== To do ==
Locate the word "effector" in the material, then show every line that holds it.

····················

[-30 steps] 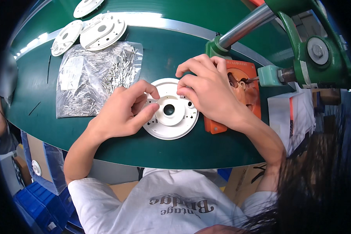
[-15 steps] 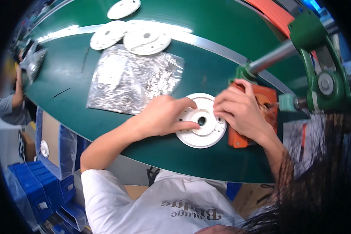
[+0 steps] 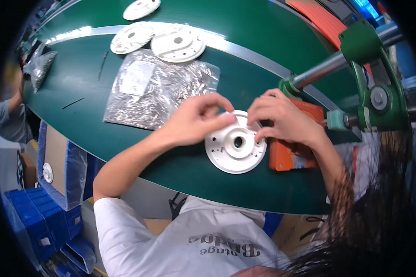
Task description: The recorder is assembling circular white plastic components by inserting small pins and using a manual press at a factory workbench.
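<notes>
A round white plastic disc [image 3: 226,162] with a raised hub and a dark centre hole lies on the green table in front of me. Above its upper left rim is my left hand [image 3: 196,119], thumb and forefinger brought together in a pinch; whatever may be between them is too small to see. My right hand [image 3: 286,117] grips the disc's right side, with bent fingers at the upper right rim and the thumb lower down, near a small hole.
A clear bag of small metal pins [image 3: 143,108] lies left of the disc. More white discs [image 3: 178,44] rest beyond it. At right stand an orange metal block [image 3: 282,157] and a green press [image 3: 379,99]. Blue crates [image 3: 37,212] are at lower left, near another person's arm [image 3: 16,104].
My left hand has moved off the disc's hub, up to its far rim, and the thumb now meets the forefinger. The right-hand fingers have spread slightly along the disc's edge.
</notes>
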Demonstrator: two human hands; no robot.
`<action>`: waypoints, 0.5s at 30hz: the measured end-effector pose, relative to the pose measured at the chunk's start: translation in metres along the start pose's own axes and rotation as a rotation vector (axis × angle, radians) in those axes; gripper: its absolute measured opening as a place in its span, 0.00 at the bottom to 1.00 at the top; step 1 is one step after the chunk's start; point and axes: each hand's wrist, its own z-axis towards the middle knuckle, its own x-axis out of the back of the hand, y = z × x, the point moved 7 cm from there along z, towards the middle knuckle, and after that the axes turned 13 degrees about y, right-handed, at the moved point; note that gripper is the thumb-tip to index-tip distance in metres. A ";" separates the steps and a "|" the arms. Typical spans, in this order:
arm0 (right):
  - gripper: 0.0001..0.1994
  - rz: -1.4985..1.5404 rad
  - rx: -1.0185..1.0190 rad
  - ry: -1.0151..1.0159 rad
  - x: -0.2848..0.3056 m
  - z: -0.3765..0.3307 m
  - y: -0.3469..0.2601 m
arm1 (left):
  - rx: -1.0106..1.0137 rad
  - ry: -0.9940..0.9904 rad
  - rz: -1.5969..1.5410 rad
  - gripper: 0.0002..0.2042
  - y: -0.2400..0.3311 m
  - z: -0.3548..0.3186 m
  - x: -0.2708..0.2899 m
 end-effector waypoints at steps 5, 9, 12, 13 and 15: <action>0.15 0.202 -0.122 0.306 0.025 0.010 -0.005 | 0.158 -0.017 -0.380 0.21 -0.005 -0.006 0.004; 0.12 0.089 0.035 0.574 0.012 0.017 -0.064 | 0.245 -0.117 -0.654 0.34 0.000 -0.015 -0.021; 0.11 -0.088 0.091 0.534 -0.014 0.023 -0.074 | 0.198 -0.128 -0.583 0.40 -0.003 -0.024 -0.028; 0.11 -0.108 0.087 0.568 -0.017 0.023 -0.073 | 0.201 -0.123 -0.581 0.40 -0.004 -0.026 -0.028; 0.10 -0.127 0.093 0.591 -0.021 0.023 -0.071 | 0.146 -0.067 -0.577 0.41 -0.003 -0.023 -0.028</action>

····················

== Solution ==
`<action>`: waypoints, 0.5s at 30hz: the measured end-effector pose, relative to the pose measured at the chunk's start: translation in metres along the start pose's own axes and rotation as a rotation vector (axis × angle, radians) in those axes; gripper: its absolute measured opening as a place in its span, 0.00 at the bottom to 1.00 at the top; step 1 is one step after the chunk's start; point and axes: each hand's wrist, its own z-axis towards the middle knuckle, its own x-axis out of the back of the hand, y = z × x, the point moved 7 cm from there along z, towards the middle knuckle, and after that the axes turned 13 degrees about y, right-handed, at the moved point; note that gripper is the thumb-tip to index-tip distance in metres. A ";" separates the steps and a "|" the arms. Typical spans, in this order:
 end-effector waypoints at steps 5, 9, 12, 13 and 15: <action>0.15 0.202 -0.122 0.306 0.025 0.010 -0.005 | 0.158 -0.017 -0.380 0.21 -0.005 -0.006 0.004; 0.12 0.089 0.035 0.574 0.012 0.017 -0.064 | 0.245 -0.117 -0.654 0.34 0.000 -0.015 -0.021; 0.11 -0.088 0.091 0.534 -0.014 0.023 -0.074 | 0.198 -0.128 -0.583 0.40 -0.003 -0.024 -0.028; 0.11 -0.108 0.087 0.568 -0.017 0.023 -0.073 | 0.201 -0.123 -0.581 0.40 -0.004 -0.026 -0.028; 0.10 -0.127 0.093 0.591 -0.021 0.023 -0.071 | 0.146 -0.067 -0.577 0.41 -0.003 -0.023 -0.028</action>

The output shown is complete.